## Source data
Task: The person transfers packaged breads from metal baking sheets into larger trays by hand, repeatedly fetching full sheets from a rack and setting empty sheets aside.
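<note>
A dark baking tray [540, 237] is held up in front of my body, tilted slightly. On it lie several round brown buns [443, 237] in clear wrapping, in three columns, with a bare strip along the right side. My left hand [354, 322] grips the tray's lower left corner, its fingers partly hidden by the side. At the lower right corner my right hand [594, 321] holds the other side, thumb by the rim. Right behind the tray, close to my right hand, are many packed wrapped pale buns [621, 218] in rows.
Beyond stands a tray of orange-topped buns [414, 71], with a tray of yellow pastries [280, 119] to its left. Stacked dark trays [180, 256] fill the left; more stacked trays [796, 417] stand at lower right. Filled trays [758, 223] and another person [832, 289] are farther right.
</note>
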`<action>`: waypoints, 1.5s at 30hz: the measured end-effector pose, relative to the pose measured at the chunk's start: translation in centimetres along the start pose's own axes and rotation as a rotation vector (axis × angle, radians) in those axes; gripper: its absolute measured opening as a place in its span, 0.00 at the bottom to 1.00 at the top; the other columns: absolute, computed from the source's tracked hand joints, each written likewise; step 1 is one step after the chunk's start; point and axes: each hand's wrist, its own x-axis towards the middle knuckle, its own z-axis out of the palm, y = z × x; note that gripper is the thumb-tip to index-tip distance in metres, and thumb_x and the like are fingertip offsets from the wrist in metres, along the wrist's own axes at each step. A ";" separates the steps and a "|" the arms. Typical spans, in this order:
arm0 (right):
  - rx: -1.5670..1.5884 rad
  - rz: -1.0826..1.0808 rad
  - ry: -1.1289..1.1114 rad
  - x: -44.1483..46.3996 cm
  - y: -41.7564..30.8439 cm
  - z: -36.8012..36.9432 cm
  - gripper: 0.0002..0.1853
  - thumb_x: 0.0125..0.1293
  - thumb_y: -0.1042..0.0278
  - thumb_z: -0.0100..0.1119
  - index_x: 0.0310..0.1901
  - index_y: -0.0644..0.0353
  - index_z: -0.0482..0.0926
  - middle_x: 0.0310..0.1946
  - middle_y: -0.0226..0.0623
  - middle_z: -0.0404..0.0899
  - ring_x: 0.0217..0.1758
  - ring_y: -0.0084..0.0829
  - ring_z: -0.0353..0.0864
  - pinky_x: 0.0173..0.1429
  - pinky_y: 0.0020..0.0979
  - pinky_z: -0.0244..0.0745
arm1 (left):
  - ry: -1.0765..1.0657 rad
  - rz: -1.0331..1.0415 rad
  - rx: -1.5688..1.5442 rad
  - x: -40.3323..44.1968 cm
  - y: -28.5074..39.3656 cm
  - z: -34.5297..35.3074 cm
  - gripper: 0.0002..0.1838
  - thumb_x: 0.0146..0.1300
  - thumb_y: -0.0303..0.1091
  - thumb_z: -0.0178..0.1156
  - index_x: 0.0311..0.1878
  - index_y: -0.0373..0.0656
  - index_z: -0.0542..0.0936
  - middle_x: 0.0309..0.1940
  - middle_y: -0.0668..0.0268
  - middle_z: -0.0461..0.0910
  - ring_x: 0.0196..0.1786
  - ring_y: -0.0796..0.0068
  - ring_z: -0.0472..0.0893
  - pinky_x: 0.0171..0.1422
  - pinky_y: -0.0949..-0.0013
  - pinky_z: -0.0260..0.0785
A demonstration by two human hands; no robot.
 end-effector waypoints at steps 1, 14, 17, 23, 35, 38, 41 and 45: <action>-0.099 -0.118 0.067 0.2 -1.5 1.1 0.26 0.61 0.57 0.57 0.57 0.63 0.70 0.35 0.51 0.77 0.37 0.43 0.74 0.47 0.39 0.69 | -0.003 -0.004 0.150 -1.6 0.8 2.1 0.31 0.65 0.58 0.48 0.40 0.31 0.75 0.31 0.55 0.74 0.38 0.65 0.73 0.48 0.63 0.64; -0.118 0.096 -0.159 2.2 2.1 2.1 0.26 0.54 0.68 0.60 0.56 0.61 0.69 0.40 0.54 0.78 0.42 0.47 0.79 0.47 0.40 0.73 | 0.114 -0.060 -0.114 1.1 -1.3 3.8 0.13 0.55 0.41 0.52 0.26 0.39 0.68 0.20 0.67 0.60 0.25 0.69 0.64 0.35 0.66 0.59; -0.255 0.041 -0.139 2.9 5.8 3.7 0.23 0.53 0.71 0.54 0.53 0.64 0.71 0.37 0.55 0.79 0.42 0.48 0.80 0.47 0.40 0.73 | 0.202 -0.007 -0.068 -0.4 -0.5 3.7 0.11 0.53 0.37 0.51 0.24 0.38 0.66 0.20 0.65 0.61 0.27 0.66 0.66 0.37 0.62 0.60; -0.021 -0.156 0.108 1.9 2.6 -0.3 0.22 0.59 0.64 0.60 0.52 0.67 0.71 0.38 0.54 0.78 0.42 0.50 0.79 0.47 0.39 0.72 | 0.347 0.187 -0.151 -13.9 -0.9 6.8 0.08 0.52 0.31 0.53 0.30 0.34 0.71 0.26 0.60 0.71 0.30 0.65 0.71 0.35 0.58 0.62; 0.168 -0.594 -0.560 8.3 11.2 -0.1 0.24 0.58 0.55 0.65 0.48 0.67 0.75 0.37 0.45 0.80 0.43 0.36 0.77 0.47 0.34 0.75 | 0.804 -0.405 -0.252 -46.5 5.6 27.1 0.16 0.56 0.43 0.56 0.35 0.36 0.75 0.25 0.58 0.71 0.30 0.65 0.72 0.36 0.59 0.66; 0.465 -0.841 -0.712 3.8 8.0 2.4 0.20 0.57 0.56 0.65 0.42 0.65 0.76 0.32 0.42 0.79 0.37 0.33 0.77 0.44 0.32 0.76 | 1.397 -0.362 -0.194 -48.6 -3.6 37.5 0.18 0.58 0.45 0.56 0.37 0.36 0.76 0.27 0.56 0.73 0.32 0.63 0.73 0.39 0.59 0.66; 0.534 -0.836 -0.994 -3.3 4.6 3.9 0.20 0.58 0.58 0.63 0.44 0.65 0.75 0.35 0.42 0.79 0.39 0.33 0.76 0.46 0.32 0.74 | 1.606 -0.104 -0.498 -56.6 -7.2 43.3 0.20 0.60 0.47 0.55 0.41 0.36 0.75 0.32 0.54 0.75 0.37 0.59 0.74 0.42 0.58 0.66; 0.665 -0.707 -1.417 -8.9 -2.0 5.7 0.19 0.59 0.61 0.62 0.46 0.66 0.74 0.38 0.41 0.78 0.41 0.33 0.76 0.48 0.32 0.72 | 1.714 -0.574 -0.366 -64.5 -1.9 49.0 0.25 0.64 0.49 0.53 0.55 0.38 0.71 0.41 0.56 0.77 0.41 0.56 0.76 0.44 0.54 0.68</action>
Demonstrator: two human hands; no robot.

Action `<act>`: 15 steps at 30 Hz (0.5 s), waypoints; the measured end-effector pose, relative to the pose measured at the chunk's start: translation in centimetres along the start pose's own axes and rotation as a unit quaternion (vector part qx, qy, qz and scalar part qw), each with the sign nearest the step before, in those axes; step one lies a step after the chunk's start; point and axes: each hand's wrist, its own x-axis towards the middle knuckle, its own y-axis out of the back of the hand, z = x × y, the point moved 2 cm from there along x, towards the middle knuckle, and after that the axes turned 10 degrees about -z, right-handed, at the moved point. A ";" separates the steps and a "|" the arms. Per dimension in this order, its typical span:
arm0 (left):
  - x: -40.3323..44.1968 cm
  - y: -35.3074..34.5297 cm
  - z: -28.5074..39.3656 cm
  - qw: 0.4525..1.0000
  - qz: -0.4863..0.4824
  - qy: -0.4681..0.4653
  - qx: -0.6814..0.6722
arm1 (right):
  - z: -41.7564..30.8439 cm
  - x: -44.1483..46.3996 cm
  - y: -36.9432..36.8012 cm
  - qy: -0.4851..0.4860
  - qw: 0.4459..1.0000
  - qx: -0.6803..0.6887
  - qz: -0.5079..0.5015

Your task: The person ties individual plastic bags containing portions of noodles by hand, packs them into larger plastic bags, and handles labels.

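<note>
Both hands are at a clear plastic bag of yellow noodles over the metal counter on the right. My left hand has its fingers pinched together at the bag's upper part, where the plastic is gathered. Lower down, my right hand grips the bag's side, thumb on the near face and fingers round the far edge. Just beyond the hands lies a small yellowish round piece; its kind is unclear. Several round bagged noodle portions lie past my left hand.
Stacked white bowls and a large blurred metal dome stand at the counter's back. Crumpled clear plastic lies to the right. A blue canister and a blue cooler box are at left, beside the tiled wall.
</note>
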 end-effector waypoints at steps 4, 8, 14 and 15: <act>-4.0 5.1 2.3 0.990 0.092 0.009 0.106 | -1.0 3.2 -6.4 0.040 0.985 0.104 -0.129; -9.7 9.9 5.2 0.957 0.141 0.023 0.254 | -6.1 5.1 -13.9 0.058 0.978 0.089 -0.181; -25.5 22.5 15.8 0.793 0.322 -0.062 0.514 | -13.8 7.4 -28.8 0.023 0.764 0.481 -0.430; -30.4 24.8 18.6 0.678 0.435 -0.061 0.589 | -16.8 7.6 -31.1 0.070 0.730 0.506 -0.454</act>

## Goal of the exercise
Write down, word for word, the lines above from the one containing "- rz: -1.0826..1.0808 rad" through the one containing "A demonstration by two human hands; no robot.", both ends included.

## Expected answer
  - rz: -1.0826..1.0808 rad
  - ry: -1.1289..1.1114 rad
  - x: -44.1483..46.3996 cm
  - y: -41.7564..30.8439 cm
  - z: -36.8012..36.9432 cm
  - gripper: 0.0002..0.1853
  - thumb_x: 0.0125..0.1293
  - thumb_y: -0.1042..0.0278
  - thumb_z: -0.0100..0.1119
  - index_x: 0.0310..0.1901
  - index_y: -0.0644..0.0353
  - index_z: -0.0482..0.0926
  - middle_x: 0.0310..0.1946
  - middle_y: -0.0226..0.0623
  - middle_z: -0.0404..0.0899
  - ring_x: 0.0217..0.1758
  - ring_y: -0.0084..0.0829
  - ring_z: -0.0353..0.0864
  - pinky_x: 0.0173..0.1429
  - pinky_y: 0.0020..0.0979
  - pinky_z: -0.0244..0.0745
arm1 (left):
  - ry: -1.0765..1.0657 rad
  - rz: -1.0331..1.0415 rad
  - rx: -1.5688..1.5442 rad
  - x: -40.3323..44.1968 cm
  - y: -28.5074..39.3656 cm
  - z: -34.5297..35.3074 cm
  - gripper: 0.0002..0.1838
  - thumb_x: 0.0146..0.1300
  - thumb_y: -0.0303..0.1091
  - thumb_z: -0.0178..0.1156
  - index_x: 0.0311..0.1878
  - index_y: -0.0373..0.0656
  - index_z: -0.0542..0.0936
  - middle_x: 0.0309..0.1940
  - middle_y: -0.0668..0.0268
  - middle_z: -0.0461..0.0910
  - ring_x: 0.0196..0.1786
  - ring_y: -0.0796..0.0068
  - ring_z: -0.0472..0.0893
  - pinky_x: 0.0171..0.1422
  - pinky_y: -0.0949..-0.0013
  - pinky_z: -0.0260..0.0785
A demonstration by two human hands; no robot.

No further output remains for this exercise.